TASK ITEM: The task calls for the lines below from the line with "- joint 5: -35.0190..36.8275" to the line with "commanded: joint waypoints", both ends included, copied exactly, without any pictures.

MATERIAL FOR THE TASK:
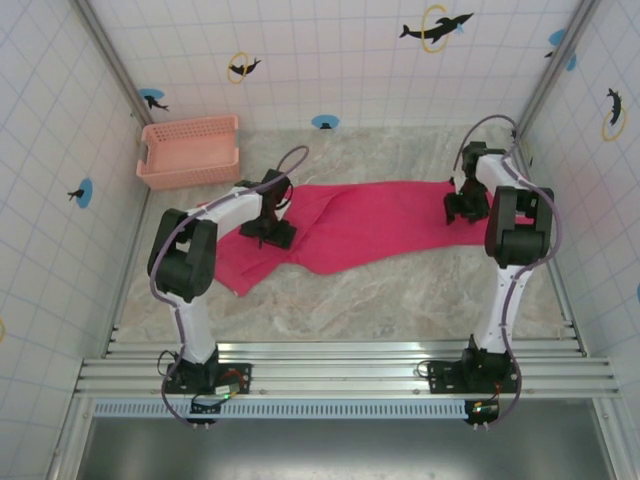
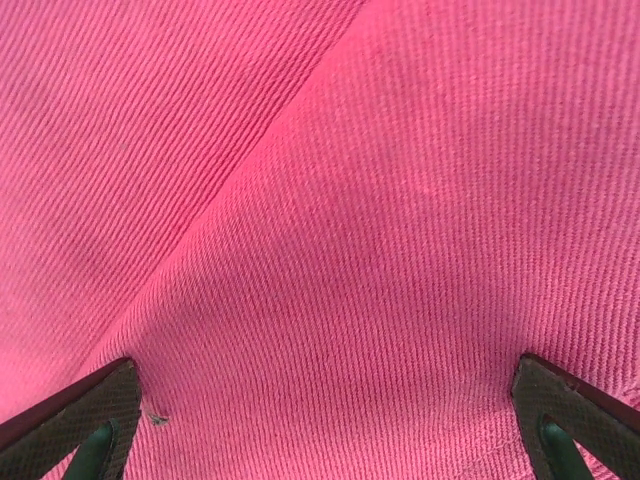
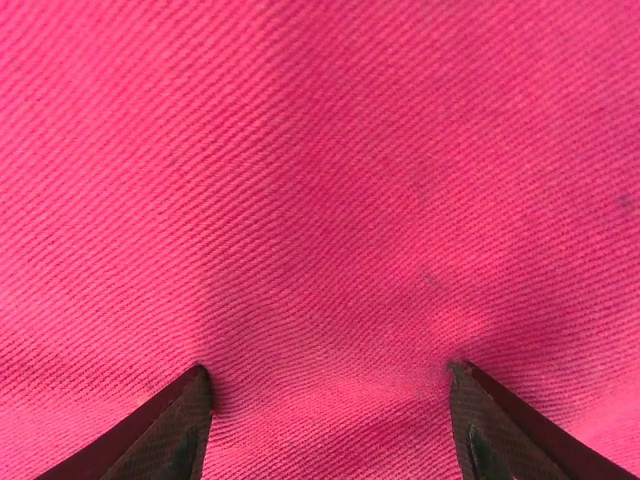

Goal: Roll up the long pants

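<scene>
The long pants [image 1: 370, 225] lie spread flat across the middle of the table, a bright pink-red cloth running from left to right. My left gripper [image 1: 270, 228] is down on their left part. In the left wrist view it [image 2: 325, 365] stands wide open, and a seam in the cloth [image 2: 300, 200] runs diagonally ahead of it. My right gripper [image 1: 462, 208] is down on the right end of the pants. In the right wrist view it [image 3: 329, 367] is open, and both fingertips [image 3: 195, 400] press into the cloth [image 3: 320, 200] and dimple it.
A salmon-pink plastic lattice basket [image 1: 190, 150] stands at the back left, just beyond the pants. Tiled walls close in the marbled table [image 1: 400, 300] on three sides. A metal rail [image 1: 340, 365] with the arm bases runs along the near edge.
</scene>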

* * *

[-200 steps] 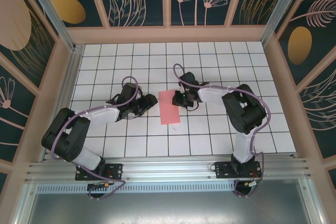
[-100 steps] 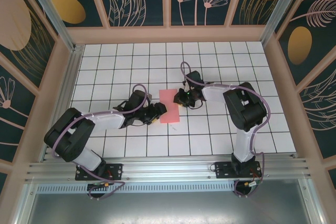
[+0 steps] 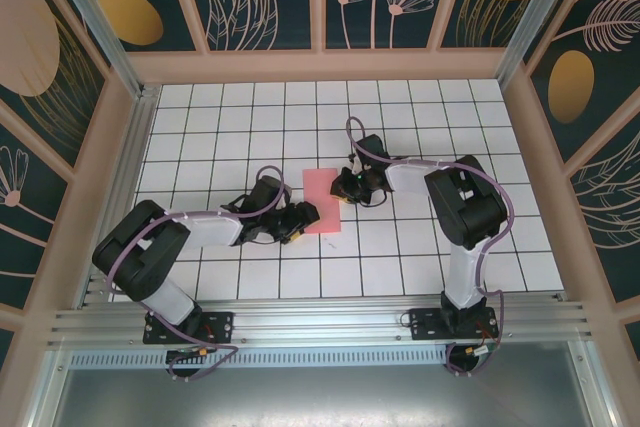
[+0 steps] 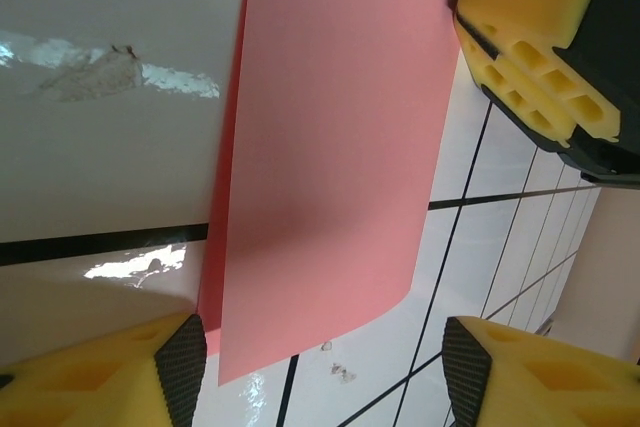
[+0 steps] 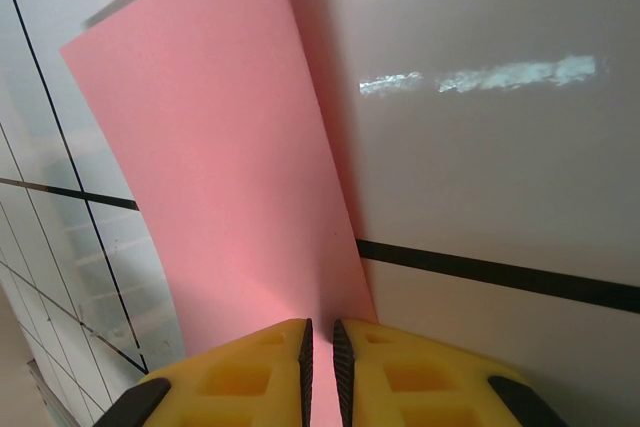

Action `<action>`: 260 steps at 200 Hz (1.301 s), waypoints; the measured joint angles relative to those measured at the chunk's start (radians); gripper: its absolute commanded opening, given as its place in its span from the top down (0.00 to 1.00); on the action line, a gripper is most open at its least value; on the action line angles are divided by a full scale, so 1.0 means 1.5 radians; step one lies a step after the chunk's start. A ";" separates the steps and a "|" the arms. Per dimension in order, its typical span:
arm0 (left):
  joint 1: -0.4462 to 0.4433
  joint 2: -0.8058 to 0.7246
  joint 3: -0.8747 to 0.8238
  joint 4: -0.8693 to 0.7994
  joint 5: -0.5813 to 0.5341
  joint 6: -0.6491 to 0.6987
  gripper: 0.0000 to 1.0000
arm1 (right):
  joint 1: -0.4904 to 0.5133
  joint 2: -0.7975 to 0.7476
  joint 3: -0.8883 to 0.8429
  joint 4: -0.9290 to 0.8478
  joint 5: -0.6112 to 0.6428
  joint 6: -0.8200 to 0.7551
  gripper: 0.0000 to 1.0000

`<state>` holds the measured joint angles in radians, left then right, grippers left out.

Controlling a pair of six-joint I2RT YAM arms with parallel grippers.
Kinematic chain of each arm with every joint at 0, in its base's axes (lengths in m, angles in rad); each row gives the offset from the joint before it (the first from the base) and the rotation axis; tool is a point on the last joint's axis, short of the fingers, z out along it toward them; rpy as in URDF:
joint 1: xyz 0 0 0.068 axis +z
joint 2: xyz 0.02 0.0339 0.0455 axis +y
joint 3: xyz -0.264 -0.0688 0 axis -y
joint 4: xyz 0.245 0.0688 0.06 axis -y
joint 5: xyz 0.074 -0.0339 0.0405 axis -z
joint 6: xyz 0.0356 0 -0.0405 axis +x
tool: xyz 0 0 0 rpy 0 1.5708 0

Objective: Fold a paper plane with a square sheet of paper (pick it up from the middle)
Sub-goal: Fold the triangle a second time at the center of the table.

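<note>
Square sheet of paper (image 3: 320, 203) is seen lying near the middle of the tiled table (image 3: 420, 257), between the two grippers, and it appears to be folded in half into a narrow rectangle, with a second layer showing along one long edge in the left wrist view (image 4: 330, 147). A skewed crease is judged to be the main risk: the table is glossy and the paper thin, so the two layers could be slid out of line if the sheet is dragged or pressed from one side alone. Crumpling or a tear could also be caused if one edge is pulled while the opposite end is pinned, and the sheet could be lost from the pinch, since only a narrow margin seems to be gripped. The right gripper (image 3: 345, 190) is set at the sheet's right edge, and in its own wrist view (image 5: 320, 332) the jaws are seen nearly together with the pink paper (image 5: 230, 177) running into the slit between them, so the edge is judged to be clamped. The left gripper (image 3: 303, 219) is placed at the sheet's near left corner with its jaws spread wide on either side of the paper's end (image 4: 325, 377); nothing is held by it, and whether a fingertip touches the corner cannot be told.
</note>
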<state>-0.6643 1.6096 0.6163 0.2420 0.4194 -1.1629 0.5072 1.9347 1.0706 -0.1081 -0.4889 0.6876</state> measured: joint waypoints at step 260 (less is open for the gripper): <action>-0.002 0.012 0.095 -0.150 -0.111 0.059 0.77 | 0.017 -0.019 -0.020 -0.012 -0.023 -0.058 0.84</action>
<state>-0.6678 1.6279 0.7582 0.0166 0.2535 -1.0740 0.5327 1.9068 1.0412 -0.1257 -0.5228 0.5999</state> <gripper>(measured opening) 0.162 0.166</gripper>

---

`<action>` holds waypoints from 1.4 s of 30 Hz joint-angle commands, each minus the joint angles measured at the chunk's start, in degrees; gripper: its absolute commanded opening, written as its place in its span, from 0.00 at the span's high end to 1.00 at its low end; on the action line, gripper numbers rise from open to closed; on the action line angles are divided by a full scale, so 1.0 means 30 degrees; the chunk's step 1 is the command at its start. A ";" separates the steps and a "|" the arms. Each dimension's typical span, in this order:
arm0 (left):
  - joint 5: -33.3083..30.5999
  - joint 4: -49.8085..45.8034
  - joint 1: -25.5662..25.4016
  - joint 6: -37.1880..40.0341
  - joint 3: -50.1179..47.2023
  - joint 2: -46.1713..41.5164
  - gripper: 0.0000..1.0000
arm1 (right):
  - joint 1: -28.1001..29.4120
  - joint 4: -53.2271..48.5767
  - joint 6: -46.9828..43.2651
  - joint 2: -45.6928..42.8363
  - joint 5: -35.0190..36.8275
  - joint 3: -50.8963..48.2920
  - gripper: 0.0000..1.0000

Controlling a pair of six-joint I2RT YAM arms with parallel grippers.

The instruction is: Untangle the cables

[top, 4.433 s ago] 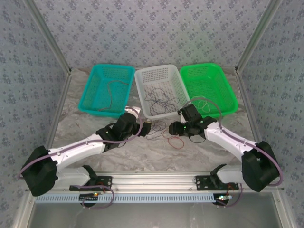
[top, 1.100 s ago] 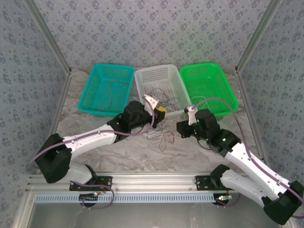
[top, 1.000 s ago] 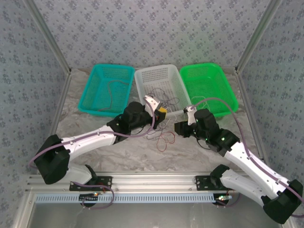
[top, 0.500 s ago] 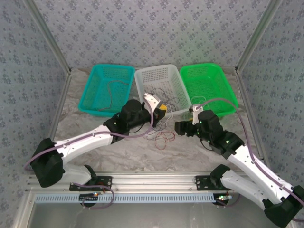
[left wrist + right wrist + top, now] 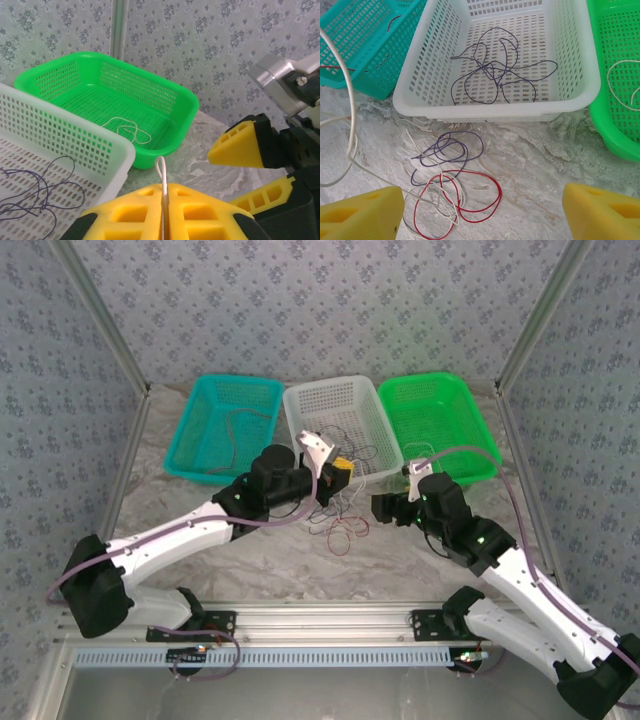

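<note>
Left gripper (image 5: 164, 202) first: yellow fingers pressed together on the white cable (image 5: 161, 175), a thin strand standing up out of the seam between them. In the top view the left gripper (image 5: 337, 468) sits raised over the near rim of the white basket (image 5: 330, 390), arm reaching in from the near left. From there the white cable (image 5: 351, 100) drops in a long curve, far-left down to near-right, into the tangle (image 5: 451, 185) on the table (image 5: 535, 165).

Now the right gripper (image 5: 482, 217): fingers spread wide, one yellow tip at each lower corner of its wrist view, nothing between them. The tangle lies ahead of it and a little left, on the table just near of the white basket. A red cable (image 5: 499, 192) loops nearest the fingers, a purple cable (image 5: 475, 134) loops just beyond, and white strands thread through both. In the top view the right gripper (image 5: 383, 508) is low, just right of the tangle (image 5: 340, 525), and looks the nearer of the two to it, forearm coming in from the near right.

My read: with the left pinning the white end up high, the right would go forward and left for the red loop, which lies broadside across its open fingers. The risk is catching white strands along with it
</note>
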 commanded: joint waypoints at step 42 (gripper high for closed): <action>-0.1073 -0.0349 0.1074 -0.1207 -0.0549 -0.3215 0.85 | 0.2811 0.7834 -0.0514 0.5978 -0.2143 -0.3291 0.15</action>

EXERCISE RESPONSE:
  - joint 5: -35.0190..36.8275
  - joint 3: -50.8963..48.2920
  - gripper: 0.0000..1.0000

Controlling a pair of six-joint I2RT YAM arms with parallel grippers.

The instruction is: Untangle the cables

[top, 4.433 s ago] 
[top, 1.100 s ago] 
[top, 1.000 s ago] 
[top, 0.500 s ago] 
[left wrist + right wrist + top, now] 

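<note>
Left gripper (image 5: 164, 202) first: yellow fingers pressed together on the white cable (image 5: 161, 175), a thin strand standing up out of the seam between them. In the top view the left gripper (image 5: 337, 468) sits raised over the near rim of the white basket (image 5: 330, 390), arm reaching in from the near left. From there the white cable (image 5: 351, 100) drops in a long curve, far-left down to near-right, into the tangle (image 5: 451, 185) on the table (image 5: 535, 165).

Now the right gripper (image 5: 482, 217): fingers spread wide, one yellow tip at each lower corner of its wrist view, nothing between them. The tangle lies ahead of it and a little left, on the table just near of the white basket. A red cable (image 5: 499, 192) loops nearest the fingers, a purple cable (image 5: 475, 134) loops just beyond, and white strands thread through both. In the top view the right gripper (image 5: 383, 508) is low, just right of the tangle (image 5: 340, 525), and looks the nearer of the two to it, forearm coming in from the near right.

My read: with the left pinning the white end up high, the right would go forward and left for the red loop, which lies broadside across its open fingers. The risk is catching white strands along with it
</note>
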 commanded: joint waypoints at step 42 (gripper high for closed): <action>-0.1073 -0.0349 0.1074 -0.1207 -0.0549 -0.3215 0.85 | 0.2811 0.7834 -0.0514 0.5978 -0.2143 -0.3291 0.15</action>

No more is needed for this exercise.